"Piccoli gesti"
Titolo: Per lettera
Autore: Iselin C. Hermann
Editore: Mondadori
Anno: 1999
Pagine: 138
Traduzione: Bruno Berni
Genere: Romanzo epistolare
"19 dicembre. A Jean-Luc
Foreur.
In qualche
punto sotto la pelle, dove la carne diventa fluida, vedo il suo quadro “Sans
titre 2,22x2" come era esposto nella
Galleria Y a Parigi.
O forse: i
colori, le linee, le sfumature mi sono entrati nel corpo. Anche se non lo possiedo quel quadro mi
appartiene.
Grazie,
Delphine.”
(Incipit)
Così inizia questo breve romanzo
epistolare, con queste parole con le quali Delphine comunica al pittore,
Fourier, di sentire suo il quadro dallo stesso dipinto. Non attende risposte. E,
invece, Jean Luc le risponderà. Inizierà così tra i due una fitta
corrispondenza germe di una passione che – giorno dopo giorno – diviene sempre
più incontenibile e nella quale arte e desiderio si fonderanno per confluire in
un epilogo inaspettato, totalmente inaspettato. Disperato in qualche modo.
In questi tempi fatti di mail,
whatsapp, like e unlike vari ritornare, con le parole della Iselin, alla
vecchia cara lettera restituisce il sapore di momenti lontani nei quali
attaccare il francobollo e far volare le parole aveva qualcosa di magico, per
non parlare dei giorni vissuti nell’attesa di una risposta. E in Per lettera le
parole producono un frastuono emotivo e corporeo quasi tangibile. L’amore nasce
con le parole e per le parole e, alla fine, poco conta chi sia a
pronunciarle/scriverle, perché rimangono, comunque, il veicolo privilegiato per
esprimere l’animo umano, per dipingere sguardi solo immaginati, sentimenti, le
emozioni. Ma sono anche lo strumento per creare e crearsi mondi immaginifici,
per forgiare volti e, finanche, toccare un corpo, nonostante le distanze.
E
lettera dopo lettera, seguiamo, con tensione crescente, quelle parole (a volte
intense, a volte banali come solo l’amore può essere) che, a tratti, uniscono i
due e, a tratti, paiono allontanarli. E chiedersi se sia mai possibile che due
persone –innamorate, legate – riescano ad amarsi esattamente nello stesso identico modo.
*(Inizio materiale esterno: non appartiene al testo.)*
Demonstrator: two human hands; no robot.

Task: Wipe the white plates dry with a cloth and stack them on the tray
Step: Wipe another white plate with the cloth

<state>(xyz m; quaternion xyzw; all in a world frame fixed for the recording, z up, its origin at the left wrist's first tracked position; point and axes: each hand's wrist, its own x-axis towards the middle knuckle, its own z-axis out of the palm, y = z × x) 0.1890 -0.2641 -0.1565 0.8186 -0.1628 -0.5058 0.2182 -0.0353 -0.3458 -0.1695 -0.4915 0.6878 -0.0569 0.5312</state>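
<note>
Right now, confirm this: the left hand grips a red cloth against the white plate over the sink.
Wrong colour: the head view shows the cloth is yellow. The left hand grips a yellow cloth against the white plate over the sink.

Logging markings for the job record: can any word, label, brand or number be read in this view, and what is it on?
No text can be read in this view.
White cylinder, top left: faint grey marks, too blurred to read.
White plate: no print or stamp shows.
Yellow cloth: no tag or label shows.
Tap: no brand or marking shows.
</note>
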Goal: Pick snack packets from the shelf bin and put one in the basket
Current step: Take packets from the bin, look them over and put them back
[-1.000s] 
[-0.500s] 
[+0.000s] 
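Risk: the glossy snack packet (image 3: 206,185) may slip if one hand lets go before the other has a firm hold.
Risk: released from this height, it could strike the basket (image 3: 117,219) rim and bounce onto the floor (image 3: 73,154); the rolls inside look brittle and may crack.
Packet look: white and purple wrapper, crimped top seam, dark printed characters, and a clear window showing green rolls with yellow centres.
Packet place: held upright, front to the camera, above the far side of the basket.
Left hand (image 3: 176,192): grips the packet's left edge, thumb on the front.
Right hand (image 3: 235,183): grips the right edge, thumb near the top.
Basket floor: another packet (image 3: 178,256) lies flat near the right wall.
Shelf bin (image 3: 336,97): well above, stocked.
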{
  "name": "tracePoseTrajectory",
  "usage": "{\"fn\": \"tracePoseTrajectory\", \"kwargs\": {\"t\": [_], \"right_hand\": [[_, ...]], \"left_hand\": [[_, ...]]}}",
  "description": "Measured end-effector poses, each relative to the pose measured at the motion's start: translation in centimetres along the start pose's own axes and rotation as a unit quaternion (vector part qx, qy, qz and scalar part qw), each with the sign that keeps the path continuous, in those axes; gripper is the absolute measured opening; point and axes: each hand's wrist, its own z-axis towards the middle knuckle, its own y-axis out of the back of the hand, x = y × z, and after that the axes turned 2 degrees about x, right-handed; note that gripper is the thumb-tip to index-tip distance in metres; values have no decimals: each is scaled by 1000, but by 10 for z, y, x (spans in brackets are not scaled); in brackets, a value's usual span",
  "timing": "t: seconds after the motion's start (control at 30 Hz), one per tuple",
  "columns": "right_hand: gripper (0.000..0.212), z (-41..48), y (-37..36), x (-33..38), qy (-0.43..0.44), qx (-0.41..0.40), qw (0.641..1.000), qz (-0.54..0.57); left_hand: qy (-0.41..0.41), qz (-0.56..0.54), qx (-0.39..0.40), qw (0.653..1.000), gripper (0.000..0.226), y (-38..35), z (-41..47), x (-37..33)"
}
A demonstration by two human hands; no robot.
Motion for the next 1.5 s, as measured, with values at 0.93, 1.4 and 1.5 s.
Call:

E, ancora, chiedersi se, talvolta, non sia meglio rimanere in quel limbo sicuro
alimentato dalle nostre fantasie e riscaldato da un desiderio solo mentale
piuttosto che spingersi oltre, fino a rendere tutto corporeo, materiale,
tangibile.
“Solo ora,
guardandomi indietro, so quanto ero felice. Felice e spensierata. Nella mia
euforia credevo che tutto fosse possibile. E credevo che la felicità più grande
fosse incontrare te. Che stupida! Quanto ero avida! Non rendermi conto che ero
felice perché sospesa. Non giungere a destinazione, non arrivare a nulla,
questa è la felicità più grande.” (Pag. 126)
Un libro che, nella sua normalità,
riesce, alla fine a stupire. Un libro che pone domande, forse non dà risposte perché, spesso, non esistono.